Saved entries
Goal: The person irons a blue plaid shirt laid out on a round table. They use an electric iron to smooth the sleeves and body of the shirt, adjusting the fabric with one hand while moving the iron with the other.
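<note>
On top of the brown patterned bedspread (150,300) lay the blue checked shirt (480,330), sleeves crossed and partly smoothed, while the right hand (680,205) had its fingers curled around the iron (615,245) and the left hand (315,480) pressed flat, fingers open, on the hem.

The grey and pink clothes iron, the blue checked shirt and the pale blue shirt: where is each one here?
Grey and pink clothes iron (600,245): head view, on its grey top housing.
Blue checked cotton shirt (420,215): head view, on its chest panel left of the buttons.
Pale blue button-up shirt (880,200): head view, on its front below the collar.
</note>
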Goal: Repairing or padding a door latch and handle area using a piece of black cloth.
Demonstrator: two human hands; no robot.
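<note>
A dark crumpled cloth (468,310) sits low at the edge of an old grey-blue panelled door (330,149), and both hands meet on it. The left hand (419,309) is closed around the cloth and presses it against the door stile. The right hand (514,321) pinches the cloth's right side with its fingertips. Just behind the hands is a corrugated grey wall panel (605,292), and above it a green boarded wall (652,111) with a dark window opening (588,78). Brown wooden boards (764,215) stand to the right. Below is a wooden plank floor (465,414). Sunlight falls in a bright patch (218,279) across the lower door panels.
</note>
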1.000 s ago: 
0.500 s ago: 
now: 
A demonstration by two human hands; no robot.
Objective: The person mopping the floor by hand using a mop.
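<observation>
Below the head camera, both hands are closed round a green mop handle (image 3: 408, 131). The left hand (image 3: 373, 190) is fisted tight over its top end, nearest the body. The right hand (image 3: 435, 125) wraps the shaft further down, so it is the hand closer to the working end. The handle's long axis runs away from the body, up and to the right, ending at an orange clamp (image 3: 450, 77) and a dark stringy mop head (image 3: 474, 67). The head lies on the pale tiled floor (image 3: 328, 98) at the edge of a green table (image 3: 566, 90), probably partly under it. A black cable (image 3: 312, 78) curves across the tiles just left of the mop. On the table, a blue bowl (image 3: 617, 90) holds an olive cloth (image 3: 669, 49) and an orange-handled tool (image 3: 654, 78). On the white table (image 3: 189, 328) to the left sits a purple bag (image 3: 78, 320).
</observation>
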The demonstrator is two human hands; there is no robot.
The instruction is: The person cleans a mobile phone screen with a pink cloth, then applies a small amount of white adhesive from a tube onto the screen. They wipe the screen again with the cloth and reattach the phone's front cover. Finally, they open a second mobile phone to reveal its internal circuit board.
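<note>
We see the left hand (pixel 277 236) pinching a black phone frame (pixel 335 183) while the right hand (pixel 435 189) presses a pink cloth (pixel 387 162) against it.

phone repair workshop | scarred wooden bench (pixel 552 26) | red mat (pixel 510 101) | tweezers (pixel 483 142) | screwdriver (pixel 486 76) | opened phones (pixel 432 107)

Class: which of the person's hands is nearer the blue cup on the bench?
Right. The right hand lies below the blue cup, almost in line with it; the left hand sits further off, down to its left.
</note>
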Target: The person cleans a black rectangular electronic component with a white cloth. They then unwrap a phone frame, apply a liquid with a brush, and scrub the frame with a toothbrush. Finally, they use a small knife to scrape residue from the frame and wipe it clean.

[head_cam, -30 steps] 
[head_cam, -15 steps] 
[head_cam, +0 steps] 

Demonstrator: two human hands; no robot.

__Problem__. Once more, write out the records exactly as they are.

__Expected output__.
Goal: The person irons a blue plaid shirt laid out on a round table. They use an electric iron to smooth the sleeves and body of the shirt, adjusting the fabric with one hand while moving the iron with the other.
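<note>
On top of the brown patterned bedspread (150,300) lay the blue checked shirt (480,330), sleeves crossed and partly smoothed, while the right hand (680,205) had its fingers curled around the iron (615,245) and the left hand (315,480) pressed flat, fingers open, on the hem.

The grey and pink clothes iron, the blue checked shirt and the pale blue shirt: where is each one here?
Grey and pink clothes iron (600,245): head view, on its grey top housing.
Blue checked cotton shirt (420,215): head view, on its chest panel left of the buttons.
Pale blue button-up shirt (880,200): head view, on its front below the collar.
</note>
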Goal: Repairing or padding a door latch and handle area using a piece of black cloth.
Demonstrator: two human hands; no robot.
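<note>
A dark crumpled cloth (468,310) sits low at the edge of an old grey-blue panelled door (330,149), and both hands meet on it. The left hand (419,309) is closed around the cloth and presses it against the door stile. The right hand (514,321) pinches the cloth's right side with its fingertips. Just behind the hands is a corrugated grey wall panel (605,292), and above it a green boarded wall (652,111) with a dark window opening (588,78). Brown wooden boards (764,215) stand to the right. Below is a wooden plank floor (465,414). Sunlight falls in a bright patch (218,279) across the lower door panels.
</note>
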1.000 s ago: 
0.500 s ago: 
now: 
A demonstration by two human hands; no robot.
Objective: The person mopping the floor by hand using a mop.
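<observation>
Below the head camera, both hands are closed round a green mop handle (image 3: 408, 131). The left hand (image 3: 373, 190) is fisted tight over its top end, nearest the body. The right hand (image 3: 435, 125) wraps the shaft further down, so it is the hand closer to the working end. The handle's long axis runs away from the body, up and to the right, ending at an orange clamp (image 3: 450, 77) and a dark stringy mop head (image 3: 474, 67). The head lies on the pale tiled floor (image 3: 328, 98) at the edge of a green table (image 3: 566, 90), probably partly under it. A black cable (image 3: 312, 78) curves across the tiles just left of the mop. On the table, a blue bowl (image 3: 617, 90) holds an olive cloth (image 3: 669, 49) and an orange-handled tool (image 3: 654, 78). On the white table (image 3: 189, 328) to the left sits a purple bag (image 3: 78, 320).
</observation>
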The demonstrator is two human hands; there is no robot.
The instruction is: The person cleans a mobile phone screen with a pink cloth, then applies a small amount of white adhesive from a tube onto the screen. They wipe the screen again with the cloth and reattach the phone's front cover. Finally, they open a second mobile phone to reveal its internal circuit board.
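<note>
We see the left hand (pixel 277 236) pinching a black phone frame (pixel 335 183) while the right hand (pixel 435 189) presses a pink cloth (pixel 387 162) against it.

phone repair workshop | scarred wooden bench (pixel 552 26) | red mat (pixel 510 101) | tweezers (pixel 483 142) | screwdriver (pixel 486 76) | opened phones (pixel 432 107)

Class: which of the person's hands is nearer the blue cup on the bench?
Right. The right hand lies below the blue cup, almost in line with it; the left hand sits further off, down to its left.
</note>
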Target: The person cleans a black rectangular electronic component with a white cloth. They then unwrap a phone frame, apply a liquid with a brush, and scrub the frame with a toothbrush. Finally, they use a small knife to scrape residue from the frame and wipe it clean.

[head_cam, -30 steps] 
[head_cam, -15 steps] 
[head_cam, +0 steps] 

Demonstrator: two human hands; no robot.

What this exercise needed has been supplied.